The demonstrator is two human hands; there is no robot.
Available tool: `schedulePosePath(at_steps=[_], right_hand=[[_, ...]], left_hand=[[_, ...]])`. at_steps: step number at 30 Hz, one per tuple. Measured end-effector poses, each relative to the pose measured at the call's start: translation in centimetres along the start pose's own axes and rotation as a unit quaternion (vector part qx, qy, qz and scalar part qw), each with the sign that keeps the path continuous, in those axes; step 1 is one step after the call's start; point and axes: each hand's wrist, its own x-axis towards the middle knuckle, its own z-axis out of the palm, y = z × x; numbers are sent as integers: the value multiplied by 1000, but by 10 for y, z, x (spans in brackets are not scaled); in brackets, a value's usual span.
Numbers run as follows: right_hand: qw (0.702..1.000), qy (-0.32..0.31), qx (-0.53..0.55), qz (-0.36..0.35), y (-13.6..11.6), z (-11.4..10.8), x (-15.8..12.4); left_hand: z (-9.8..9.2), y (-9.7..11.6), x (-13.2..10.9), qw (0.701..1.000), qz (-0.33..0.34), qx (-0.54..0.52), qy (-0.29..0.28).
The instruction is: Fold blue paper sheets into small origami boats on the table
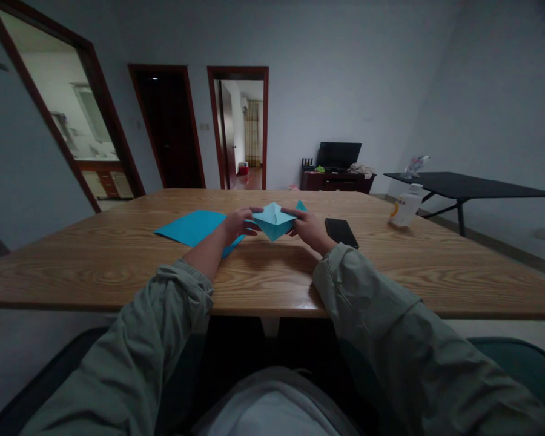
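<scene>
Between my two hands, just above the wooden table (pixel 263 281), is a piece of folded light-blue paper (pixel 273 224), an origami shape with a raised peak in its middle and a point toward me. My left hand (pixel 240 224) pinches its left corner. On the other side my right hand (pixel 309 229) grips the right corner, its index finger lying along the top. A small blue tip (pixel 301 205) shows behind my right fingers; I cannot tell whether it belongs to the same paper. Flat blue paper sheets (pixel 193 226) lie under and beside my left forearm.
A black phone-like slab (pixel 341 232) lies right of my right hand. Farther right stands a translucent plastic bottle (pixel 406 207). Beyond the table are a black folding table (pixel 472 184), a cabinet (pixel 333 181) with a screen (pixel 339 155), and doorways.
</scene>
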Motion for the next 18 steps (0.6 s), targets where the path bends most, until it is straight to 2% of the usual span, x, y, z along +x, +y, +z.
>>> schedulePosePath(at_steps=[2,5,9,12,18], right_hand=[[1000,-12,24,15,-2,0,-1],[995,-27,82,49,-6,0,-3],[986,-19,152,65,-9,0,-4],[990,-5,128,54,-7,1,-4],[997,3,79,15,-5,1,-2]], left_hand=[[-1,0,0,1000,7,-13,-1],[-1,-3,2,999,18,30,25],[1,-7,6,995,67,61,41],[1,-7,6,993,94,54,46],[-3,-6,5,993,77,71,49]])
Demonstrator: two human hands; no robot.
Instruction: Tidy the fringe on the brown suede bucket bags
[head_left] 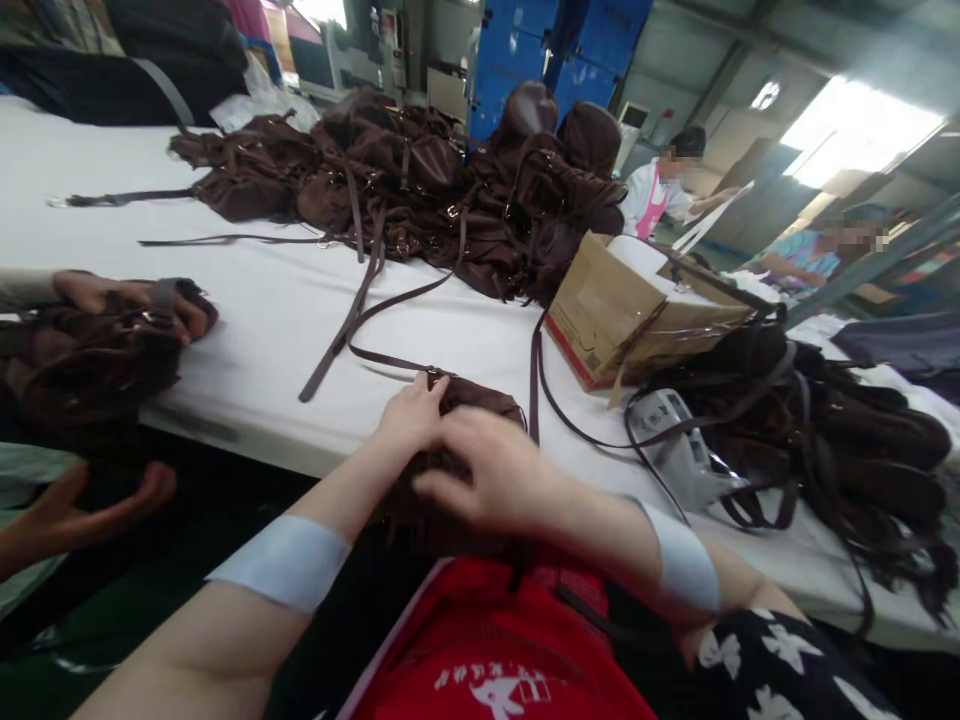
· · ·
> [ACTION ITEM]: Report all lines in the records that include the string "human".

> [COMPLETED TASK]:
The demonstrator is two human hands; there is no robot.
Demonstrator: two human hands; no robot.

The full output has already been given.